Thies Hansen, Vorsitzender des Gesamtbetriebsrates, war begeistert vom Einsatz seiner Kollegen. „Ich muss euch sagen: Ich habe noch nie so schön gefroren wie heute.“
Die Tarifverhandlungen beim größten deutschen Energieversorger treten auf der Stelle. Die Arbeitgeber seien Ende November mit dem Angebot, null Prozent mehr Gehalt zahlen zu wollen, in die Verhandlungen eingestiegen, sagte Volker Stüben, der für die Dienstleistungsgewerkschaft Verdi die Verhandlungen führt.
„Der Vorstand hat jegliches Augenmaß für die Arbeitnehmer und ihre Familien verloren.“ Später habe der Arbeitgeberverband ein Angebot von 1,1 Prozent für die gesamte Energiebranche in die Debatte geworfen. Das sei viel zu wenig, sagte Stüben. Bei einer Inflationsrate von zwei Prozent würde dies einen Reallohnverlust für die 30.000 Beschäftigten in Deutschland bedeuten. Um der Arbeitgeberseite deutlich zu machen, dass die Mitarbeiter dies nicht akzeptieren würden, seien bundesweit 9000 E.on-Mitarbeiter in den kurzfristigen Ausstand getreten, sagte Stüben.

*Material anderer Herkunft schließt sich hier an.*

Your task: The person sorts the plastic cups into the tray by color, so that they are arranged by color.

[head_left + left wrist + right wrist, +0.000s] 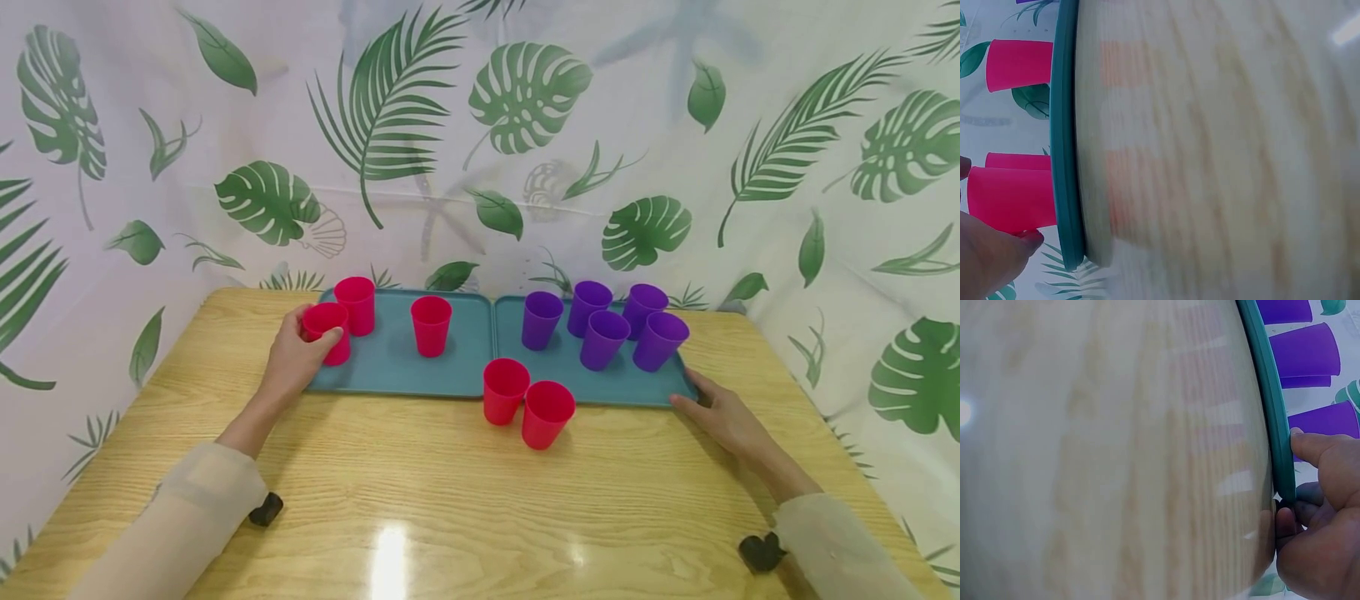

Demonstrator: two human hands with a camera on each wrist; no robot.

Quickborn. 900 der 2400 Mitarbeiter von E.on-Hanse trafen sich nach Gewerkschaftsangaben auf dem großen Vorplatz der Hauptverwaltung zu einer Kundgebung. Am Nachmittag wurde noch vor dem Atomkraftwerk Brokdorf an der Elbe gestreikt, das ebenfalls zum E.on-Konzern gehört. Betriebsrat und Gewerkschaft fordern mit Wirkung zum 1. Januar eine Erhöhung der Vergütungen um 6,5 Prozent bei einer Laufzeit von zwölf Monaten.